(AIM OF THE EXERCISE): Using the listing below, set down exactly the lines from the one that contains "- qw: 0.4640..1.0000" through the one that contains "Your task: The", with no pictures.

(ENTRIES PROVIDED):
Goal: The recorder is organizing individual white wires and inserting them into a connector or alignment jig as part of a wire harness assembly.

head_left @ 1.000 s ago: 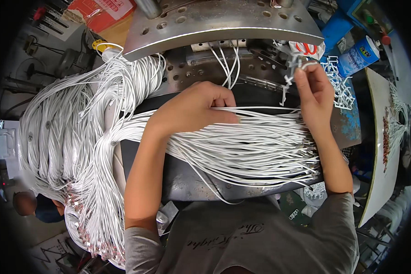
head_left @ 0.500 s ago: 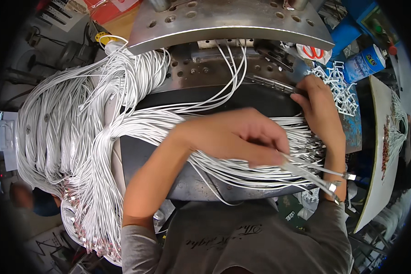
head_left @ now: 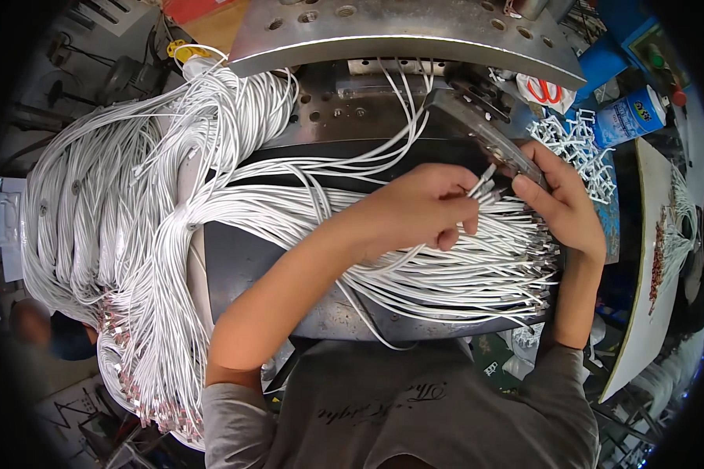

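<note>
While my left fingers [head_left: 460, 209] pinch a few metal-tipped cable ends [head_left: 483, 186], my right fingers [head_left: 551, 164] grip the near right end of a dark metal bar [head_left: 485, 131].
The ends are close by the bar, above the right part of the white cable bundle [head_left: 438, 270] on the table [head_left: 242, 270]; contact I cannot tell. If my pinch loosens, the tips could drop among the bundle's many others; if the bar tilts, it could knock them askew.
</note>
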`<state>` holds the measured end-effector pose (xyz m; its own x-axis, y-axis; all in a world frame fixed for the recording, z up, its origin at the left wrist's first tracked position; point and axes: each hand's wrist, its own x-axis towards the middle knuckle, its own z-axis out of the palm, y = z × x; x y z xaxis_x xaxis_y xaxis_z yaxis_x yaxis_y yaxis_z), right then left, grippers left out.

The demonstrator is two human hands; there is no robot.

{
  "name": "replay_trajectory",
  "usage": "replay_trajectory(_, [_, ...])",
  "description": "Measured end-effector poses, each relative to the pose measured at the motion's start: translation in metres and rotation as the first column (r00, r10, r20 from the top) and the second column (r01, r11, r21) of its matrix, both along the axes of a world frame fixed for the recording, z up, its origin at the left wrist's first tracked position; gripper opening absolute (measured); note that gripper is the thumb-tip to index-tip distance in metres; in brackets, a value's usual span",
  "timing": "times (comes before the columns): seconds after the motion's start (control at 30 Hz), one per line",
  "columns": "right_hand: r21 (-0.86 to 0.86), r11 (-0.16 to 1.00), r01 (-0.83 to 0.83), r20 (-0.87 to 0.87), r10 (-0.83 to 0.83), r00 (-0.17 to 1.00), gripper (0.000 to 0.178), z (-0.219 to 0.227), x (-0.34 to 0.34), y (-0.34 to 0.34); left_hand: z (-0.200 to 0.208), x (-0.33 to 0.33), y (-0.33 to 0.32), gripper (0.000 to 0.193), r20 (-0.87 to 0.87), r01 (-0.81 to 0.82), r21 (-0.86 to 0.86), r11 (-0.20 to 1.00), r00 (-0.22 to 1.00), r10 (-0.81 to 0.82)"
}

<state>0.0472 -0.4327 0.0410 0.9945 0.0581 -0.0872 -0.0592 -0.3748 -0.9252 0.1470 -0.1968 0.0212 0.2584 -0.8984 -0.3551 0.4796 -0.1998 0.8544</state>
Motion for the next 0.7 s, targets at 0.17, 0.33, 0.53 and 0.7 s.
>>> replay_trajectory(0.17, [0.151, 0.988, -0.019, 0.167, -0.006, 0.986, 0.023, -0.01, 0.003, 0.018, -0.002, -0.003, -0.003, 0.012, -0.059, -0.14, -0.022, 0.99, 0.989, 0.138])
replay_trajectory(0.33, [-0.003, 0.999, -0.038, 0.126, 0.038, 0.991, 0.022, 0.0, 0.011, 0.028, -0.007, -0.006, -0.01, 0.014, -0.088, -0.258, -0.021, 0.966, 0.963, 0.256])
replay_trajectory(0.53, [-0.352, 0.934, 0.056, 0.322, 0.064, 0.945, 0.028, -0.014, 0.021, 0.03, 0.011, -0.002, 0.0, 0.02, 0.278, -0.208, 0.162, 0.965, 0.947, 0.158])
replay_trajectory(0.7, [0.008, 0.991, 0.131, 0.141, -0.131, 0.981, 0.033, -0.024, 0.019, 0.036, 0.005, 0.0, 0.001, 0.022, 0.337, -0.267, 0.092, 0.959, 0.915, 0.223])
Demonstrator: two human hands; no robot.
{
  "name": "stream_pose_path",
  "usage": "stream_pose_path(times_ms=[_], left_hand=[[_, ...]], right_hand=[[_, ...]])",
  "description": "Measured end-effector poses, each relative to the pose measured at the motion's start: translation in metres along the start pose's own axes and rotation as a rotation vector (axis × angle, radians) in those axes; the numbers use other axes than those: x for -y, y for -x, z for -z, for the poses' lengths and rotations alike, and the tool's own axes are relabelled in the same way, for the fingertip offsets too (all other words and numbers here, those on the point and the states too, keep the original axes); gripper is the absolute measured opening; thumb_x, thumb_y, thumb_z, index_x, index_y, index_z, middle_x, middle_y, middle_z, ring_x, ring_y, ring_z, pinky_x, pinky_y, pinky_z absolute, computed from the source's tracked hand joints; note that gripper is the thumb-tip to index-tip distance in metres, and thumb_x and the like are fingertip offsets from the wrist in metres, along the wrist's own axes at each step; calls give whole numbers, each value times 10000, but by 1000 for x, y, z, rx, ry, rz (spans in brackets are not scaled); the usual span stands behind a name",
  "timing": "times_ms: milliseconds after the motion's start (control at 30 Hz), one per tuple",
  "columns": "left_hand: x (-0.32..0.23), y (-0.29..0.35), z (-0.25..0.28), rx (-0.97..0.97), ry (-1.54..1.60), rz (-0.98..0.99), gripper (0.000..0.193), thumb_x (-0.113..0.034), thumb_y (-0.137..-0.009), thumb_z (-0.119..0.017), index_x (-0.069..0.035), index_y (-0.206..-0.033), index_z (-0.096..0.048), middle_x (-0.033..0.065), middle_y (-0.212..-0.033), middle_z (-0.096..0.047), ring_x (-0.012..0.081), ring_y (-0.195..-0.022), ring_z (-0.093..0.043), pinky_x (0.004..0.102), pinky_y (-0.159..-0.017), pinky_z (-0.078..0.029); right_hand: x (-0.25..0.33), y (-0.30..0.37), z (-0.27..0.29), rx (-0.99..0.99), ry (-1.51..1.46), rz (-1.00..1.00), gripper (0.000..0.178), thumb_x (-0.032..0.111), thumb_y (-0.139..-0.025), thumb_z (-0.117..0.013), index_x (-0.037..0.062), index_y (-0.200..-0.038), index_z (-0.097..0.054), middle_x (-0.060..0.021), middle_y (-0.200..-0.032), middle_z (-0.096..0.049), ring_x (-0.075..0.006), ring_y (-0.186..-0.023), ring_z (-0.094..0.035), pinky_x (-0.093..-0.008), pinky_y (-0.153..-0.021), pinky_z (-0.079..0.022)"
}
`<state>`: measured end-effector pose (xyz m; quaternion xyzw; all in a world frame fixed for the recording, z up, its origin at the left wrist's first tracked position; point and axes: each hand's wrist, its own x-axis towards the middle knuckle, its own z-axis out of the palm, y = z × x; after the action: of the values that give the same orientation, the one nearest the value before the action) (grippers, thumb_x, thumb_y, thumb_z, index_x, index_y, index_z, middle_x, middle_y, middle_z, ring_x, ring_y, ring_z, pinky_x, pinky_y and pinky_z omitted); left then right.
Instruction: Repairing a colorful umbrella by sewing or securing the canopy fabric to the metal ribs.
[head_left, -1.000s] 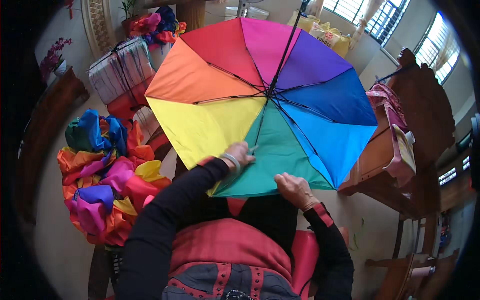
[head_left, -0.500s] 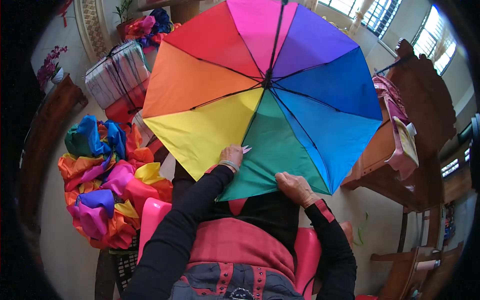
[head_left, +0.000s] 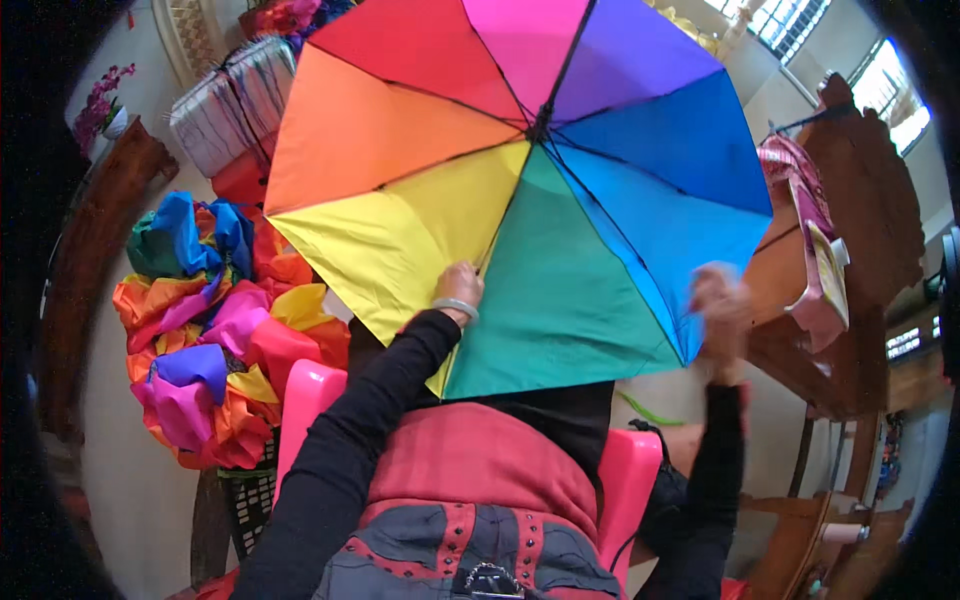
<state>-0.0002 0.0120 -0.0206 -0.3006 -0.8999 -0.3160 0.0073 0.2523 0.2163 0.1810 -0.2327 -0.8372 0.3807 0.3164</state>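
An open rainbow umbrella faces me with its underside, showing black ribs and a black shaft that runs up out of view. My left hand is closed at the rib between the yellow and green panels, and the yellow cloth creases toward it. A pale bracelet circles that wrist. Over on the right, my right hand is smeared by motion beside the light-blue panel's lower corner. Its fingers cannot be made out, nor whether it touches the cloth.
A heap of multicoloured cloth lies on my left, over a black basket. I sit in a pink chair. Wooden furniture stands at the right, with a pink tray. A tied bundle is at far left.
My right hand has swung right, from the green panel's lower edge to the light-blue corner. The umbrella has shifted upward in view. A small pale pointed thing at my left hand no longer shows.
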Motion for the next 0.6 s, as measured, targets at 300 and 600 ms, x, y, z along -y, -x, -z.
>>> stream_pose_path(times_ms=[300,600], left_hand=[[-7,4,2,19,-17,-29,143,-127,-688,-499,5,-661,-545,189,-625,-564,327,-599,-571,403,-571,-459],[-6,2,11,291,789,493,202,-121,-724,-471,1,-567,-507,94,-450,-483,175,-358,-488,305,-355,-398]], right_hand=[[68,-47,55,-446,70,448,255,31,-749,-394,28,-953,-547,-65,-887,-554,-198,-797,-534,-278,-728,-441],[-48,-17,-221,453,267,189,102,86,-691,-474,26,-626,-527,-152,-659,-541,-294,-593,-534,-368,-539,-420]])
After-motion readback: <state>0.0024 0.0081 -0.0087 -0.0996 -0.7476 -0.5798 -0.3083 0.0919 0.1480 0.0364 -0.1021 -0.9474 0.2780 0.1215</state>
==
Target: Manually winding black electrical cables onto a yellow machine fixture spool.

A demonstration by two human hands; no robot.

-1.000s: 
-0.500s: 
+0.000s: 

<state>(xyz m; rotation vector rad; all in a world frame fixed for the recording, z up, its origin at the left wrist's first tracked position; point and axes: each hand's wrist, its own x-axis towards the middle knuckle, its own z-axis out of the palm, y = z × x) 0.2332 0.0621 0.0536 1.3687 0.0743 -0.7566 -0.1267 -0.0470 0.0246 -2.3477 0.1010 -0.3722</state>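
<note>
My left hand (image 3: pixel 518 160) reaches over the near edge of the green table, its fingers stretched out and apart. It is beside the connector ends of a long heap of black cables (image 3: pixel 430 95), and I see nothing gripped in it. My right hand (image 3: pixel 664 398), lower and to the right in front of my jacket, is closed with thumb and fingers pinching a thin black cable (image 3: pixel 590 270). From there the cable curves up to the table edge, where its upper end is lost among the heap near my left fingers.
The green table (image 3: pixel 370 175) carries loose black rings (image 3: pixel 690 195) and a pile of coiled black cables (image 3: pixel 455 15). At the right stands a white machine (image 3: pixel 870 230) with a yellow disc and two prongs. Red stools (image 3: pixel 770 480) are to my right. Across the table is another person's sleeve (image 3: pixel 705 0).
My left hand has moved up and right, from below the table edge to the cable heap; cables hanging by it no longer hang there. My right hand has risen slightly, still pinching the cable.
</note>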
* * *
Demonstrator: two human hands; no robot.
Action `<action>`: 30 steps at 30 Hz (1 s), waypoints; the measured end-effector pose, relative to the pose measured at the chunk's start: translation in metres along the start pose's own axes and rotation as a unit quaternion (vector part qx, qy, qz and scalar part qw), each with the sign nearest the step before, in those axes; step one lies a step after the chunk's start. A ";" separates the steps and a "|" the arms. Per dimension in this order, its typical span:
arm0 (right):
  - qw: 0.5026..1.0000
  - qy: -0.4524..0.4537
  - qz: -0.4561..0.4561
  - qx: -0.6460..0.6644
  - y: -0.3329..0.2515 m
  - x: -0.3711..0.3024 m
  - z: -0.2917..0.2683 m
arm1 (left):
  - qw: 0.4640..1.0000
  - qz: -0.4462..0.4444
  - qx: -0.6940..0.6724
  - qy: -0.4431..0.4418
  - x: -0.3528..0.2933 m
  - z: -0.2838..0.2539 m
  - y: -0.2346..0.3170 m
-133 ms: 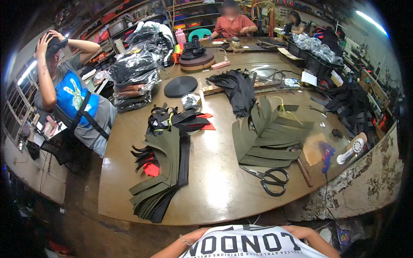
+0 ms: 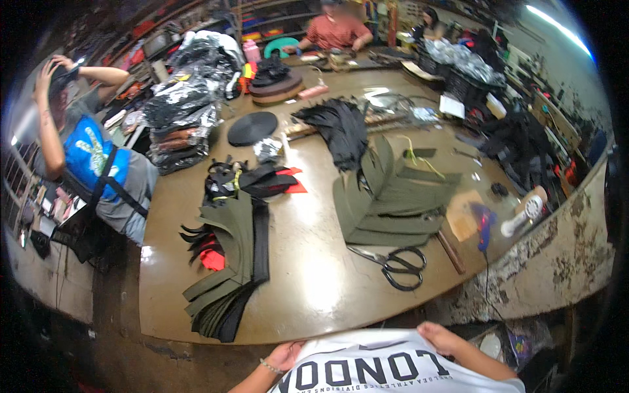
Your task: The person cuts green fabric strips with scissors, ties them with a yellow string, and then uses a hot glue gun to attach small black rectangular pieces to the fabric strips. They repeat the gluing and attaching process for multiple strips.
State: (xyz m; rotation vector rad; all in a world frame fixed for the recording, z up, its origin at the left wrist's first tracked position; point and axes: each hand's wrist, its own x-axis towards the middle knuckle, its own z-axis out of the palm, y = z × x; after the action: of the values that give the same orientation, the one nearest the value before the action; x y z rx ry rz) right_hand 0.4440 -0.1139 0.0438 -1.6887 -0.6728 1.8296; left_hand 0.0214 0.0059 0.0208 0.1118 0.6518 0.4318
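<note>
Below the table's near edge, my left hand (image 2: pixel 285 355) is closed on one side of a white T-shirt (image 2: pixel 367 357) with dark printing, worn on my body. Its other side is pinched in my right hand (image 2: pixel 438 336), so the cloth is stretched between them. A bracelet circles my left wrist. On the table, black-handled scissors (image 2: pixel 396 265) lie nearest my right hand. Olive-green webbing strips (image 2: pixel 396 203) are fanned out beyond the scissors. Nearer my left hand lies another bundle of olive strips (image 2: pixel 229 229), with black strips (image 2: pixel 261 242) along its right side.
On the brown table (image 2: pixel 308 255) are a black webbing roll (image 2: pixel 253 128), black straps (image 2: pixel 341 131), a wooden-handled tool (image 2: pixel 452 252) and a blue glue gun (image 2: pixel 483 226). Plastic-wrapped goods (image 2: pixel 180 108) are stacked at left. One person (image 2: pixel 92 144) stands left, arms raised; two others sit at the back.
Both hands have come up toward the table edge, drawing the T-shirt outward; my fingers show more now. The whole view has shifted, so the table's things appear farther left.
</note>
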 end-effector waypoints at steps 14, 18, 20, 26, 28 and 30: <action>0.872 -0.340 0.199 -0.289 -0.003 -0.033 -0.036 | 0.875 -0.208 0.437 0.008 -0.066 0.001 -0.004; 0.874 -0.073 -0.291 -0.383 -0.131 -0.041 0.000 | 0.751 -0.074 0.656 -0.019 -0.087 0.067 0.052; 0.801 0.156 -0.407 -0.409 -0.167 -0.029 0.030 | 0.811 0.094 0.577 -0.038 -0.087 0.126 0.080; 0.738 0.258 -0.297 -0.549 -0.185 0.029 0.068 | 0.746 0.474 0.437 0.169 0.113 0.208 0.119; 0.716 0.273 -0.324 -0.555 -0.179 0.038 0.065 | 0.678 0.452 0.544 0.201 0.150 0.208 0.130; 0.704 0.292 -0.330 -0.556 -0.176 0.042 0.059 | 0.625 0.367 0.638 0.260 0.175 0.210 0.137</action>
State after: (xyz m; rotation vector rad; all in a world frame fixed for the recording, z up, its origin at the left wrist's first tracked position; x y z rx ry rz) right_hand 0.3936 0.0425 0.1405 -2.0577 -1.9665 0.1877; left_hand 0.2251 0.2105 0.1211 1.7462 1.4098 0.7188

(FINISHED EXERCISE):
  - qw: 0.4640..1.0000
  - qz: -0.4462..0.4444
  - qx: -0.6940..0.6724
  - qy: -0.4431..0.4418
  - x: -0.3528..0.2933 m
  - z: -0.2838..0.2539 m
  - y: -0.2346..0.3170 m
-133 ms: 
+0 ms: 
Your task: The person cuts green fabric strips with scissors, ties them with a yellow string, and then uses a hot glue gun to attach small black rectangular pieces to the fabric strips. They repeat the gluing and attaching process for multiple strips.

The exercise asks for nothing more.